SUPPLIED DATA START
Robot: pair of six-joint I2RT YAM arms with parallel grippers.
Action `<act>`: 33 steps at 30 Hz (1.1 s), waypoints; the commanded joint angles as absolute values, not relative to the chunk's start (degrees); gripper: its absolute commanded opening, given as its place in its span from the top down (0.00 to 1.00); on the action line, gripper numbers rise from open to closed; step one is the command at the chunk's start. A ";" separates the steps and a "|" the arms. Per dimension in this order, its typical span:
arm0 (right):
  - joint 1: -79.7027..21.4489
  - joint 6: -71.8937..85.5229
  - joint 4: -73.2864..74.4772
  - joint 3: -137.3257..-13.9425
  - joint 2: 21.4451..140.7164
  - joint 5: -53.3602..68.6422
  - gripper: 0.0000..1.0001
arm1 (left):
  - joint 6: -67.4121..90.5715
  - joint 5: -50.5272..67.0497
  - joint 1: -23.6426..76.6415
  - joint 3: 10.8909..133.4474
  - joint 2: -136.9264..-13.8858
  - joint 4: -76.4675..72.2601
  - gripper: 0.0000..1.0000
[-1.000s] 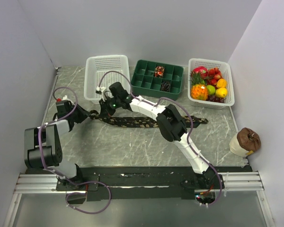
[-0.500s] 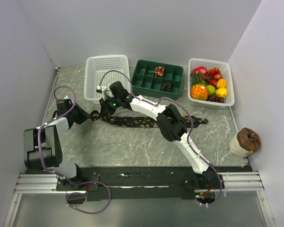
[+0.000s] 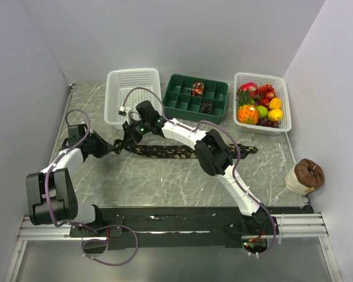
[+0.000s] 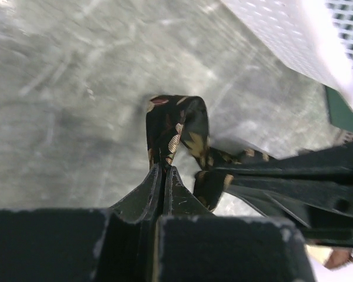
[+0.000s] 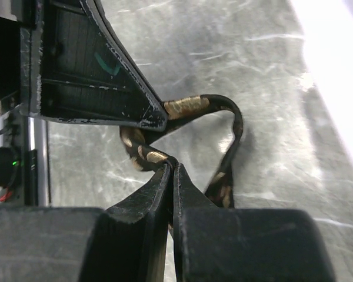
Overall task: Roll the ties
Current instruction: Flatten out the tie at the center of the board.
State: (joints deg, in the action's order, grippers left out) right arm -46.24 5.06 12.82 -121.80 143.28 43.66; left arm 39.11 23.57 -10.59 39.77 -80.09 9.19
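Observation:
A long black-brown tie (image 3: pixel 182 153) with tan speckles lies across the table's middle, its wide end at the right. Its narrow left end is lifted into a small loop, seen in the left wrist view (image 4: pixel 177 124) and the right wrist view (image 5: pixel 222 111). My left gripper (image 3: pixel 110 146) (image 4: pixel 163 168) is shut on that looped end. My right gripper (image 3: pixel 129 137) (image 5: pixel 172 166) is shut on the tie right beside it. A reddish coil (image 3: pixel 197 89) and a dark coil (image 3: pixel 206 106) sit in the green organizer (image 3: pixel 182 103).
A white mesh basket (image 3: pixel 132 82) stands just behind both grippers. A white basket of toy fruit (image 3: pixel 282 117) is at the back right. A brown and white object (image 3: pixel 305 175) sits at the right edge. Purple cables (image 3: pixel 76 114) loop over the arms.
My left arm has swung its wrist slightly lower and nearer, still holding the tie's end. The right arm and the rest of the tie have hardly moved.

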 commanded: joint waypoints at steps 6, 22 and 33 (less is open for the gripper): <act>-45.97 3.08 11.42 -119.45 137.37 49.93 0.88 | 41.23 28.74 -15.54 39.11 -71.45 11.95 0.99; -45.97 8.52 11.43 -120.32 140.36 42.45 0.87 | 37.88 18.65 -15.74 42.80 -79.19 11.50 0.99; -47.46 4.92 13.27 -116.64 138.43 39.38 0.66 | 39.20 5.02 -9.76 42.45 -80.86 6.77 0.99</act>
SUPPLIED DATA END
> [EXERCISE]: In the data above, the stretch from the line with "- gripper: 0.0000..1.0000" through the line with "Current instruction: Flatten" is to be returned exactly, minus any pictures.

> [THE ANSWER]:
  - gripper: 0.0000..1.0000
[-1.000s] 
[-0.500s] 
[+0.000s] 
[+0.000s] 
[+0.000s] 
Overall task: Roll the ties
Current instruction: Flatten out the tie at the center of the board.

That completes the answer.